Output, exactly and in full, only the lines from the one containing "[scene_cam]" to the last line of the data. Pictures should not appear.

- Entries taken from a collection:
----------

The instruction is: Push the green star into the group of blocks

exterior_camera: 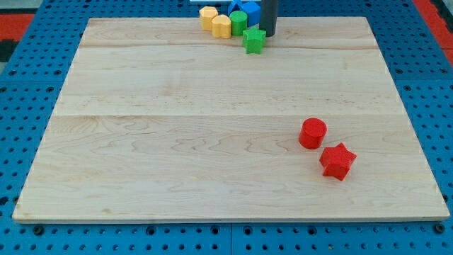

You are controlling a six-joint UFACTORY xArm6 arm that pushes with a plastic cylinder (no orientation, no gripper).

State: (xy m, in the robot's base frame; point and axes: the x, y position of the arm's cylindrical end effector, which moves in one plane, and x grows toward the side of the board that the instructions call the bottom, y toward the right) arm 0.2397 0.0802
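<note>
**Desk:** What does the frame show?

**Photographer:** My tip (269,34), the lower end of the dark rod, stands at the view's top, just beside the green star (254,40), on its right and slightly behind. There are no jaws to report open or closed; the arm ends in a bare rod. Whether the tip actually touches the star, I cannot tell.

**Desk:** And where is the star relative to the group?

**Photographer:** Near the wooden board's (212,142) top edge, just below and right of a row: a yellow block (208,16), a second yellow block (221,25), a green block (238,21) and a blue block (250,10) half hidden by the rod. The star looks very close to the green block, perhaps touching.

**Desk:** How should the push be made?

**Photographer:** By my reading, short and slow, aimed toward the view's upper left, through the star's middle so it does not spin off. Too hard, and the row may scatter or slip off the board's top edge.

**Desk:** Anything else?

**Photographer:** A red cylinder (312,133) and a red star (337,161) sit well apart, lower right, out of the way.
</note>
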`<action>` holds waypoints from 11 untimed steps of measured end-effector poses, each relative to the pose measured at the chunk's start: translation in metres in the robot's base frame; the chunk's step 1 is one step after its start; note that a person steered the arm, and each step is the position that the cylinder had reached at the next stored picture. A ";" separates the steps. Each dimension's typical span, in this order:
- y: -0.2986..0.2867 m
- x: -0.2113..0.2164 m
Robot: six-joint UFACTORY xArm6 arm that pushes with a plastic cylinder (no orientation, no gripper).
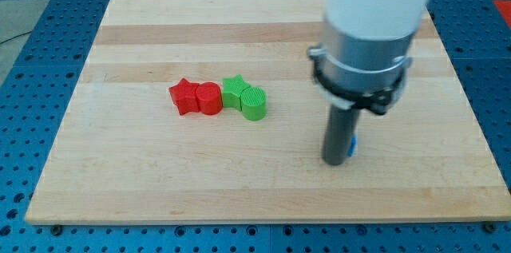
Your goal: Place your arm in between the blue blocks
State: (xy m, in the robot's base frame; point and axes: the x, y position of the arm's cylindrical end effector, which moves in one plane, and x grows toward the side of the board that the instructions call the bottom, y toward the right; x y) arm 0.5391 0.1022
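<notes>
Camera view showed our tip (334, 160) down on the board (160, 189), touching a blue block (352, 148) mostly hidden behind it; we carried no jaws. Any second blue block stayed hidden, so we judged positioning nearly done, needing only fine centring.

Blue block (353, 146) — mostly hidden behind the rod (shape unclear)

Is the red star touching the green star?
No: the red star touches a red cylinder, which sits between it and the green star.

Pale smooth wooden board (160, 181)
</notes>
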 end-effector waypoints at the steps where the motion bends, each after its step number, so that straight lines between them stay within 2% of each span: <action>1: 0.030 -0.031; 3: 0.071 -0.112; 4: 0.096 -0.130; 5: 0.117 -0.133; 6: 0.106 -0.112; 7: 0.050 -0.090; 8: 0.009 -0.088; 9: -0.001 -0.105; 10: -0.001 -0.108; 11: 0.025 -0.106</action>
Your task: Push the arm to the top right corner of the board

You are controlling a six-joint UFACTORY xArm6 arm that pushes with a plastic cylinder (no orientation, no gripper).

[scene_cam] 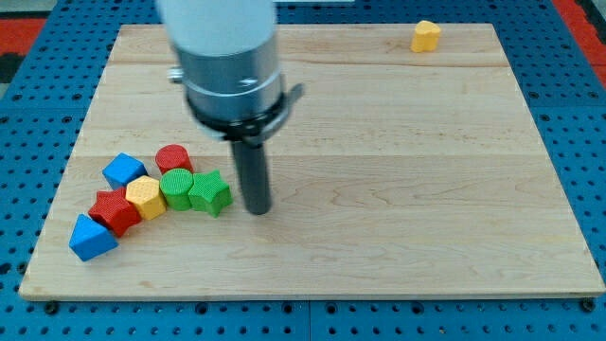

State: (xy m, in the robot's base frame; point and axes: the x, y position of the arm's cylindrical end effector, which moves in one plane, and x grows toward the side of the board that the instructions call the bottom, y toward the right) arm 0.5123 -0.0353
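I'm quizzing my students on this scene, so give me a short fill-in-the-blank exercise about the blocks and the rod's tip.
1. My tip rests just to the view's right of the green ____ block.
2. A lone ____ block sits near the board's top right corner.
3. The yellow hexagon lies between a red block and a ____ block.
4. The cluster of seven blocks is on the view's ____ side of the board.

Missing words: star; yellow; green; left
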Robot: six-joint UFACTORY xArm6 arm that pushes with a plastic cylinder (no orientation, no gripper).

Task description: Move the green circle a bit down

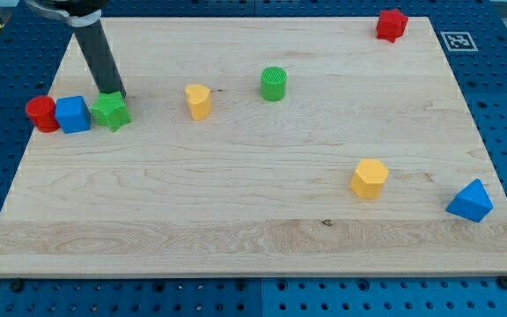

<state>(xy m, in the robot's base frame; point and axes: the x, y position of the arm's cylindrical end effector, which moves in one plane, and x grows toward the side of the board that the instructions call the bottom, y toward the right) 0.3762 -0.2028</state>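
At the view's left, my tip (118, 94) against the green star block (111, 112), well apart from the green circle (273, 84)

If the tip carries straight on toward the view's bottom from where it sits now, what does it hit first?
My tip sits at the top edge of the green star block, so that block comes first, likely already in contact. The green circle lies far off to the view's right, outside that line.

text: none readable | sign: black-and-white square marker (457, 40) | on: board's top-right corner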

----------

- Answer to this exercise:
[scene_cam] 

State: (xy m, in the robot's base frame; point and axes: the x, y position of the arm's cylindrical end effector, which moves in one plane, and x grows toward the side of the board that the instructions call the bottom, y toward the right) arm 0.5123 -0.0353
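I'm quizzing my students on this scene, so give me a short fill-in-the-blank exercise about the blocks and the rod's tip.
1. My tip rests just to the view's right of the green ____ block.
2. A lone ____ block sits near the board's top right corner.
3. The yellow hexagon lies between a red block and a ____ block.
4. The cluster of seven blocks is on the view's ____ side of the board.

Missing words: star; yellow; green; left
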Robot: six-joint UFACTORY xArm6 arm that pushes with a plastic cylinder (no orientation, no gripper).

Task description: Move the green circle a bit down


<state>(xy m, in the robot's base frame; point and axes: the x, y position of the arm's cylindrical end effector, which moves in one plane, and x grows toward the side of the board that the instructions call the bottom, y toward the right) 0.3762 -0.2028</state>
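At the view's left, my tip (118, 94) against the green star block (111, 112), well apart from the green circle (273, 84)

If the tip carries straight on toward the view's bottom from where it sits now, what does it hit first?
My tip sits at the top edge of the green star block, so that block comes first, likely already in contact. The green circle lies far off to the view's right, outside that line.

text: none readable | sign: black-and-white square marker (457, 40) | on: board's top-right corner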

What needed an answer now has one.